Jaein
Jeong
Johnathon Jamison
{jaein,jjamison}@cs.berkeley.edu
As processors get smaller and faster, they become to more vulnerable to transient errors. Minor imperfections in a chip, cosmic rays, or similar phenomenon can cause transistors to occasionally produce wrong results. This does not mean that we cannot use advanced processors because we are afraid of those errors. We can detect those transient errors more stable processors and execute instructions again if an error occurs. If the probability of errors are very low, the overhead of additional verifying processors won't be high. DIVA[1] showed that the idea is feasible. DIVA has a second, slower processor which verifies the output of each individual instruction. We used the idea that we can verify groups of instructions. It is implemented as a dual-processor system with SimpleScalar[2]. A proper system could produce executable programs with no intervention of an operator. Currently, multiple compiler passes and human intervention is required. Our implementation works on a small scale. We believe that the verifying architecture can be applied to a real system with modifications.
SimpleScalar is a
processor simulation tool set developed by the University of Wisconsin. It
simulates various features of modern processors, like caches, a TLB, and branch
prediction. The development environment includes a compiler (gcc) and library
so researches can develop or port programs. SimpleScalar is easy to extend.
Since it was first released in 1996, SimpleScalar has had many features added.
The most recent extension simulates multiprocessors, which is very useful for
implementing a main processor and its verifying processor.
Proof-carrying code[3] is a system by which a proof of safety accompanies
executable code. Code is annotated with invariants that, if they hold, prove
the code to be safe. Workstations can verify that untrusted code meets safety
restrictions by analyzing the proof with the code. Our idea is similar to
proof-carrying code in that executable code is annotated with invariants which
must hold at that point in the code. The processor executes instructions,
and reexecutes instructions when an error causes an invariant to be false.

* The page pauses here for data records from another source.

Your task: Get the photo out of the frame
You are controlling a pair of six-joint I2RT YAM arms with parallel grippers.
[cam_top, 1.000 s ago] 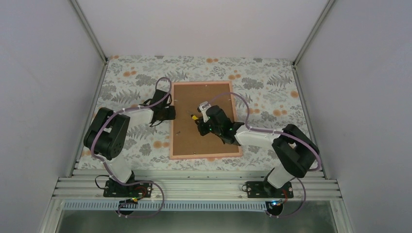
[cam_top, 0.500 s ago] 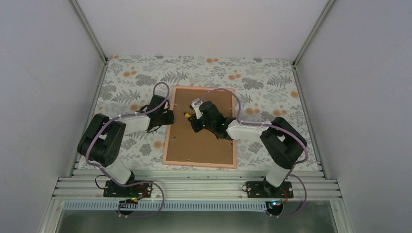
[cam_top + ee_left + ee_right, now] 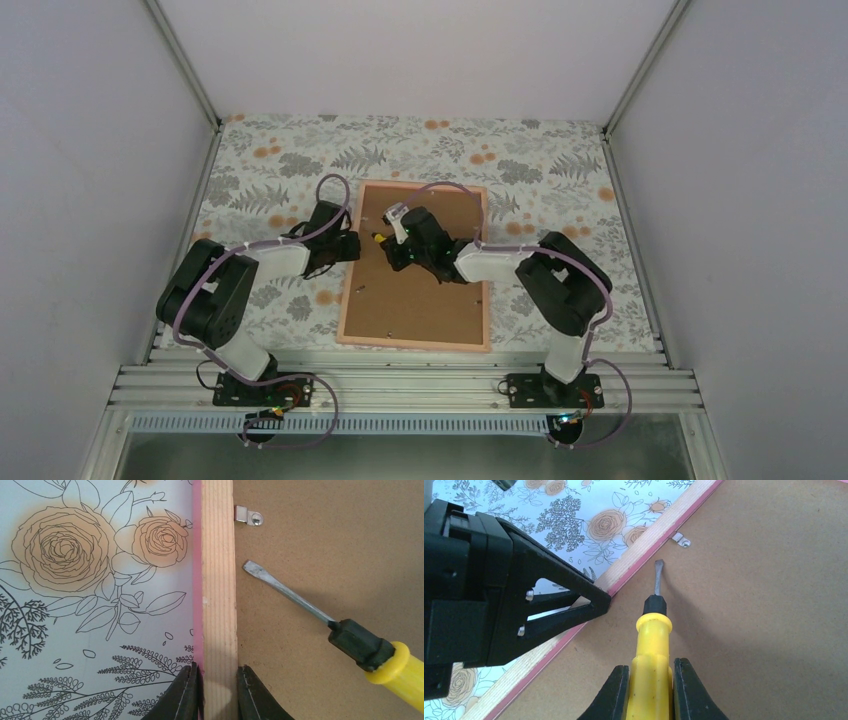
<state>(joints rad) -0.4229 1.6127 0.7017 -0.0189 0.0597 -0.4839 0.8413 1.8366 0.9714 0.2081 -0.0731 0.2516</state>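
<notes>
Left wrist, unlike overhead, shows left gripper [image 3: 218,692] clamping the frame [image 3: 218,580]

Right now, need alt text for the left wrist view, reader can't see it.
The left gripper has its jaws closed on the bare-wood rail of the frame at the view's bottom edge. To its right lies the brown backing board, where a yellow-handled flat screwdriver angles in with its tip short of a metal clip; floral tablecloth fills the left.

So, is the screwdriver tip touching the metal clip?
Apart. The left wrist view shows bare backing board between the screwdriver tip and the metal clip.
</notes>
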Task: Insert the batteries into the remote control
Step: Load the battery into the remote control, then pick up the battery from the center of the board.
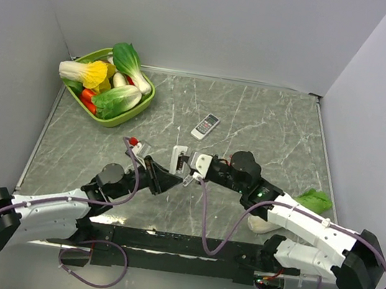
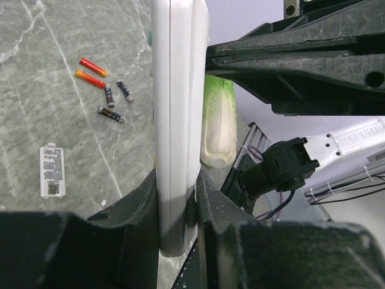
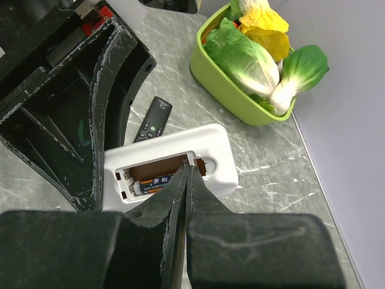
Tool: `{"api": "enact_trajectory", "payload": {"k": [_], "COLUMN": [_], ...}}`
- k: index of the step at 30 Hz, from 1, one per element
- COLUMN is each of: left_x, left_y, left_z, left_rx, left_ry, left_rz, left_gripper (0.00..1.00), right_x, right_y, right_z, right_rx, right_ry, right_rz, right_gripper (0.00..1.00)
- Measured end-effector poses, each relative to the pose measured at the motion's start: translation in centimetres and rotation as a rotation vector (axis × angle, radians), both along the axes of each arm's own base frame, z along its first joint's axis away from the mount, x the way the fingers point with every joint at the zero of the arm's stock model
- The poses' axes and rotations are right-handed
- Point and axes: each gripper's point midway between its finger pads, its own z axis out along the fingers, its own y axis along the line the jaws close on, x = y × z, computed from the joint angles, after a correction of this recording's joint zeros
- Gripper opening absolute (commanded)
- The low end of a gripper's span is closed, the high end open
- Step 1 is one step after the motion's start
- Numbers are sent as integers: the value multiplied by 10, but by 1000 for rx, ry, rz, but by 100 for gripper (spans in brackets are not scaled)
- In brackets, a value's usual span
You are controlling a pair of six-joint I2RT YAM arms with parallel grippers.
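**Top view**
- Left gripper [image 1: 165, 178]: clamped on the white remote control [image 1: 178, 158], held on edge above mid-table.
- Right gripper [image 1: 190, 172]: meets that remote from the right.
- Small pale remote [image 1: 206, 125]: lies flat, just far of both grippers.
- Green basket [image 1: 149, 95] of toy vegetables: far left.
- Green leafy toy [image 1: 314, 200]: right, beside the right arm.

**Left wrist view**
- White remote control [image 2: 177, 90]: stands edge-on, pinched between the left gripper's [image 2: 177, 205] 2 fingers.
- Batteries [image 2: 109, 95]: 5 loose on the table left of the remote, 2 orange-red and 3 dark, well apart from it.
- White labelled plate [image 2: 51, 170]: nearer, left.
- Toy cabbage [image 2: 218, 120]: behind the remote.
- The right arm crosses above.

**Right wrist view**
- Right gripper [image 3: 187, 171]: fingers pressed together, tips at the remote's open compartment [image 3: 162, 171].
- 1 battery [image 3: 150, 185]: lies inside the compartment.
- Left gripper [image 3: 66, 114]: blocks the left.
- Dark remote [image 3: 153, 117]: beyond, on the table.
- Basket [image 3: 222, 84]: far right.
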Motion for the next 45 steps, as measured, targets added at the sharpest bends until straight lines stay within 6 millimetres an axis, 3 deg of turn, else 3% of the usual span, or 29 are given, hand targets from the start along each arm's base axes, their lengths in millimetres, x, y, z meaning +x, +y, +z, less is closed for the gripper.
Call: {"api": "enact_trajectory", "payload": {"k": [8, 19, 29, 33, 37, 39, 40, 45], "left_x": [4, 13, 17, 20, 22, 25, 26, 32], "left_y": [9, 21, 27, 28, 29, 29, 29, 33], "left_z": [0, 6, 4, 12, 19, 16, 13, -6], "left_rx": [3, -18, -25, -56, -79, -72, -64, -32], "left_ry": [16, 26, 71, 61, 46, 49, 53, 72], "left_rz": [52, 129, 181, 200, 215, 226, 232, 252], "left_gripper": [1, 1, 1, 1, 1, 1, 1, 1], "right_x": [6, 13, 19, 23, 20, 18, 18, 34], "right_y": [11, 24, 18, 3, -11, -17, -21, -41], "right_z": [-5, -5, -4, -20, -33, -24, -18, 3], "right_rx": [-31, -31, -12, -53, -72, -29, -4, 104], "right_ry": [-68, -195, -224, -182, -111, -73, -48, 110], "right_rz": [-33, -116, -188, -239, -270, -284, -295, -401], "right_gripper": [23, 37, 51, 60, 80, 86, 94, 100]}}
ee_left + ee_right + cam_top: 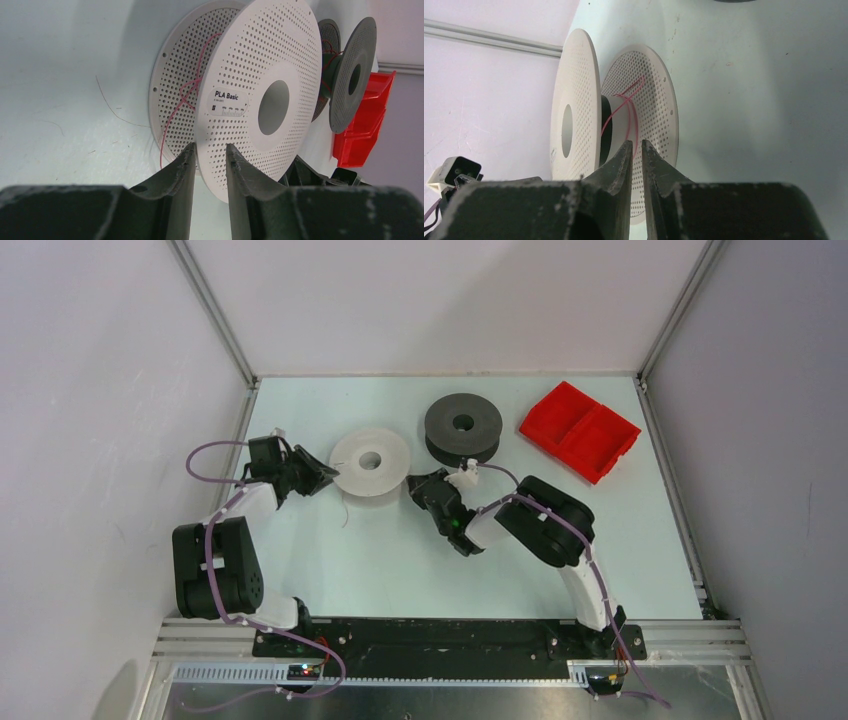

As processors get faster and smaller, it is more prone to errors. A processor can have transient errors as well as permanent errors. We are only going to address the case where the processor has transient errors. For example, an alpha particle can cause a malfunction in a processor circuit. However, this does not mean that we cannot use the processor. Generally, we assume the processor operates correctly most of the time, and only fails on occasion. Therefore, the processor can accomplish its tasks correctly if it is verified by a more stable processor. As the probability of an transient error is low, the verifying processor doesn't need to verify all each instruction. The verifying processor will only execute a small set of instructions: the invariant. This will catch errors with high probability. If the invariant doesn't hold, the main processor executes the instructions again. The overhead of reexecuting instructions is not problematic, considering that errors occur rarely.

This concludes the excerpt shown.